• _WHAT YOU ARE ASKED TO DO_
Below is some data. Retype exactly the lines starting at the one with "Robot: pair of" and ending at the one with "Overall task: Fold".

[Dataset entries]
§

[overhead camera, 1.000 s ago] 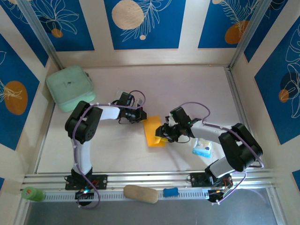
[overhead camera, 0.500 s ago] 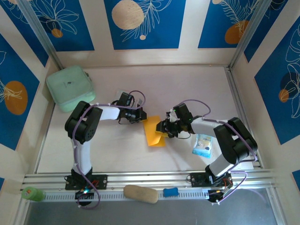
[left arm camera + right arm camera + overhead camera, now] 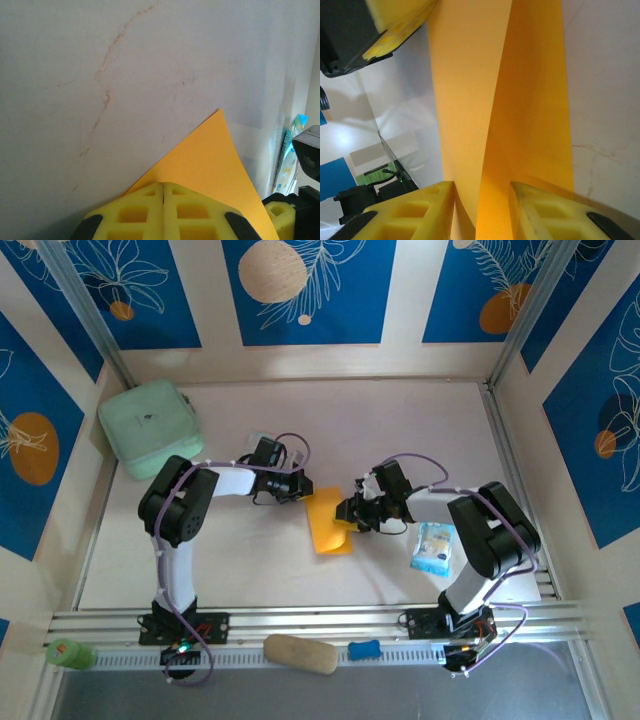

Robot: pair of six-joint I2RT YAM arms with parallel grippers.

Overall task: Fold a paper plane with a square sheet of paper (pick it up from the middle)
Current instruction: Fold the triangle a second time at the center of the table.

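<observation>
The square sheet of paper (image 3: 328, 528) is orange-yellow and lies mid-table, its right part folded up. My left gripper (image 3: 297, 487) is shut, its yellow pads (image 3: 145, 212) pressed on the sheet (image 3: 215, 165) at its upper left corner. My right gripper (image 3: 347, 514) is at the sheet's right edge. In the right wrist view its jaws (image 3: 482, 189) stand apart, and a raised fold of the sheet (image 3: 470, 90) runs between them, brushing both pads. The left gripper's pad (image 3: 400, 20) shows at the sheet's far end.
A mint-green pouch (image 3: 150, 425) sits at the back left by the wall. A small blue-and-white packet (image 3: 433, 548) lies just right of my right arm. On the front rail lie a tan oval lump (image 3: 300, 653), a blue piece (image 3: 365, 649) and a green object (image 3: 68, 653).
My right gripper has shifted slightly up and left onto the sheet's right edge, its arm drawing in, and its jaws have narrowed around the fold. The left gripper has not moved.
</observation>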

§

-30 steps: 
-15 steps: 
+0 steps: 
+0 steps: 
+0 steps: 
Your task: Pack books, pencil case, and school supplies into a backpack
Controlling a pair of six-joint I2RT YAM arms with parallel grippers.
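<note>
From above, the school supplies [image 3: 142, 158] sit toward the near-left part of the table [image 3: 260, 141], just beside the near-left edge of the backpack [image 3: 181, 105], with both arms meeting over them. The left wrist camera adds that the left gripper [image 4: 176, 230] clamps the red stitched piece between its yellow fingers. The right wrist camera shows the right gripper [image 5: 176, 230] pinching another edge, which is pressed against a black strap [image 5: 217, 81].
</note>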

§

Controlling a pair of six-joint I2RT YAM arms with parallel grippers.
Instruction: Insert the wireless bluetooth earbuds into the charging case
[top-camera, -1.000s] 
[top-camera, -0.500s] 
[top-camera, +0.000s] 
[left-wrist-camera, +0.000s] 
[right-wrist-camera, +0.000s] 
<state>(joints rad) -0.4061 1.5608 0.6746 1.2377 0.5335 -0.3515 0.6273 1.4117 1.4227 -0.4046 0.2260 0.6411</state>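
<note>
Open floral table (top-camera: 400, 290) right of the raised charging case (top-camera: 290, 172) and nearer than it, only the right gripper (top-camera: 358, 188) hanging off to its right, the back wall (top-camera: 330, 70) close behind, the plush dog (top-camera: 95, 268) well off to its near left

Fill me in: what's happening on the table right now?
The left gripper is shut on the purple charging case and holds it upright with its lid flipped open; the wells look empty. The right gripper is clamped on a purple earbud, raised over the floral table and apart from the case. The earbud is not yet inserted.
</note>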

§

• _REPLY_
Robot: pair of six-joint I2RT YAM arms with parallel grippers.

Overall task: Fold a paper plane with a square sheet of paper (pick it up from the middle)

No additional work remains on the exercise.